*Task brief*. Look through the data below for the line with "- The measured", and transcribe it exactly together with each line after it up to and including the line with "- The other". Give nothing else.

*Data extract*.
○ ○ ○ ○
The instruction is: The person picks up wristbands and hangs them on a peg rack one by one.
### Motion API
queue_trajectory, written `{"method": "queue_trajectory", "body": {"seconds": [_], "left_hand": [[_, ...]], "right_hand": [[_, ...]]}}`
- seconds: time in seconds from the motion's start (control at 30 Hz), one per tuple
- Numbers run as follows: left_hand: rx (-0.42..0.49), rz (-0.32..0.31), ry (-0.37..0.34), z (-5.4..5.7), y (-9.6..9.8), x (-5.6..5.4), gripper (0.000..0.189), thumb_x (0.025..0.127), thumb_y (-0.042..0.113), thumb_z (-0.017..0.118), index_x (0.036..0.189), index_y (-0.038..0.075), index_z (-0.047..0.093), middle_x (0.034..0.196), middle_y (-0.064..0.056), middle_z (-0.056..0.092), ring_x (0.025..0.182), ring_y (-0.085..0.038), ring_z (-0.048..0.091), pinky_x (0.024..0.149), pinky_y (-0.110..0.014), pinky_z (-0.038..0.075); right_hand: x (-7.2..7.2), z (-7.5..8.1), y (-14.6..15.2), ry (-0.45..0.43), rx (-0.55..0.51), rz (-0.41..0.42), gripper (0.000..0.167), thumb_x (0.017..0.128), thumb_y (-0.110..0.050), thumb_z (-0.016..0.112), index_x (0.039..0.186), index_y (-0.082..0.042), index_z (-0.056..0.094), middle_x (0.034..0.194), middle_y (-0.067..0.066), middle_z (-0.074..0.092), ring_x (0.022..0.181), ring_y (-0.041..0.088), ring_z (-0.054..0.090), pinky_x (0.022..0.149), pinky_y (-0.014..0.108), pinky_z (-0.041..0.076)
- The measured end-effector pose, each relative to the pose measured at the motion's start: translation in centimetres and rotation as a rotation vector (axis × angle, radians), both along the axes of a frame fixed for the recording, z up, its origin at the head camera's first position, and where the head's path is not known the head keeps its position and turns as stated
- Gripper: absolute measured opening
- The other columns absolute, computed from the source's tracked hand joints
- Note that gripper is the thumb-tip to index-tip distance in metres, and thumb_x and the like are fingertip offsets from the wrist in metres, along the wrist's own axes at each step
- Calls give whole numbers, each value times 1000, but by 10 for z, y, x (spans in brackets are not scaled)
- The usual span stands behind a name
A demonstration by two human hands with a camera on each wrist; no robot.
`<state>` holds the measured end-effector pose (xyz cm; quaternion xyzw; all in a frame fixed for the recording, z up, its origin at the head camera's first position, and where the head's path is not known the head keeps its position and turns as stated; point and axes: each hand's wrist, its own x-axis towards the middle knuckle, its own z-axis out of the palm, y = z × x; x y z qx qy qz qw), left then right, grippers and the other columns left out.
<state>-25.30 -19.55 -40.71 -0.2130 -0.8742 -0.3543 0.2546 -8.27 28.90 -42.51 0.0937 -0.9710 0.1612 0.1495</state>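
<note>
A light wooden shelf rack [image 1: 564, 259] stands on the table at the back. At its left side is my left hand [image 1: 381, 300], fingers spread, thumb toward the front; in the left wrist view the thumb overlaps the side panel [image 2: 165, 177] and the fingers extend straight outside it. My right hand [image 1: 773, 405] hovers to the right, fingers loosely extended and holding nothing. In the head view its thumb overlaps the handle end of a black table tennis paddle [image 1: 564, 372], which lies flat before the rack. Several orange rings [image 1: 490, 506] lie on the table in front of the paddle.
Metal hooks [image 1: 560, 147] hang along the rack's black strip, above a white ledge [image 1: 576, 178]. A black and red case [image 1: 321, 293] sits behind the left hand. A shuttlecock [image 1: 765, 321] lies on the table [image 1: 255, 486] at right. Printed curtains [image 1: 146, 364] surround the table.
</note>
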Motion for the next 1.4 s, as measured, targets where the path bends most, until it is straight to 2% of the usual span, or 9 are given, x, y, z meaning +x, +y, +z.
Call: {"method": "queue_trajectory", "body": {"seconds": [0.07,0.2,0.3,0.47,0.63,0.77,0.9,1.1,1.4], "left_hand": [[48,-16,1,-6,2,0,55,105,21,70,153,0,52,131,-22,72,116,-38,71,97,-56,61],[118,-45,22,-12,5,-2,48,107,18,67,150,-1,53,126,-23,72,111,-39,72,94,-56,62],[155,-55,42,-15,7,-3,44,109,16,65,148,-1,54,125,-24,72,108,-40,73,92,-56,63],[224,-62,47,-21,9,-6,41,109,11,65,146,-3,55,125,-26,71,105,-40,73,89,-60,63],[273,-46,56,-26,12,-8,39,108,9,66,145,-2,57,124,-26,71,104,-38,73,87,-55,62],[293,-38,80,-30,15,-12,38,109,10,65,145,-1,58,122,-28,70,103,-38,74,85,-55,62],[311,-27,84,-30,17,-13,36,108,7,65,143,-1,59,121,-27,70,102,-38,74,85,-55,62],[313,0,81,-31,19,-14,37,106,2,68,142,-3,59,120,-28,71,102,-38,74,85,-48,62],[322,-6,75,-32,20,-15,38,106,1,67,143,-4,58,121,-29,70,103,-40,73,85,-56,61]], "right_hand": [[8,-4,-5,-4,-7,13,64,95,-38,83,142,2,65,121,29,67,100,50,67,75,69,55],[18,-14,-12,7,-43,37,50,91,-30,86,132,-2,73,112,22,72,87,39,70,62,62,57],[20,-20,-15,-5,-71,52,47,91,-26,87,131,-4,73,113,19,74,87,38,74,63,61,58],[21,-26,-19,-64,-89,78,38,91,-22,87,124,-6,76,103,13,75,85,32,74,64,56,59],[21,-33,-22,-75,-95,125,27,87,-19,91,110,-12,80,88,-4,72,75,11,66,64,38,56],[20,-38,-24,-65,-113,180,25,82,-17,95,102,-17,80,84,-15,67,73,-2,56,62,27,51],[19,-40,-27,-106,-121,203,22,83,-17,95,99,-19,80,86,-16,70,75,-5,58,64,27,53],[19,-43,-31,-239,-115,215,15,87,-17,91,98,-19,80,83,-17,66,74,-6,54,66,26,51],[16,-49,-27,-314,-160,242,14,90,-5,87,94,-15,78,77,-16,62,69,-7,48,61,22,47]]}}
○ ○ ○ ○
*Result below*.
- The measured end-effector pose, each relative to the pose measured at the motion's start: translation in centimetres and rotation as a rotation vector (axis × angle, radians), both along the axes of a frame fixed for the recording, z up, its origin at the head camera's first position, and where the head's path is not known the head keeps its position and turns as stated
- Gripper: absolute measured opening
- The other columns absolute, computed from the source's tracked hand joints

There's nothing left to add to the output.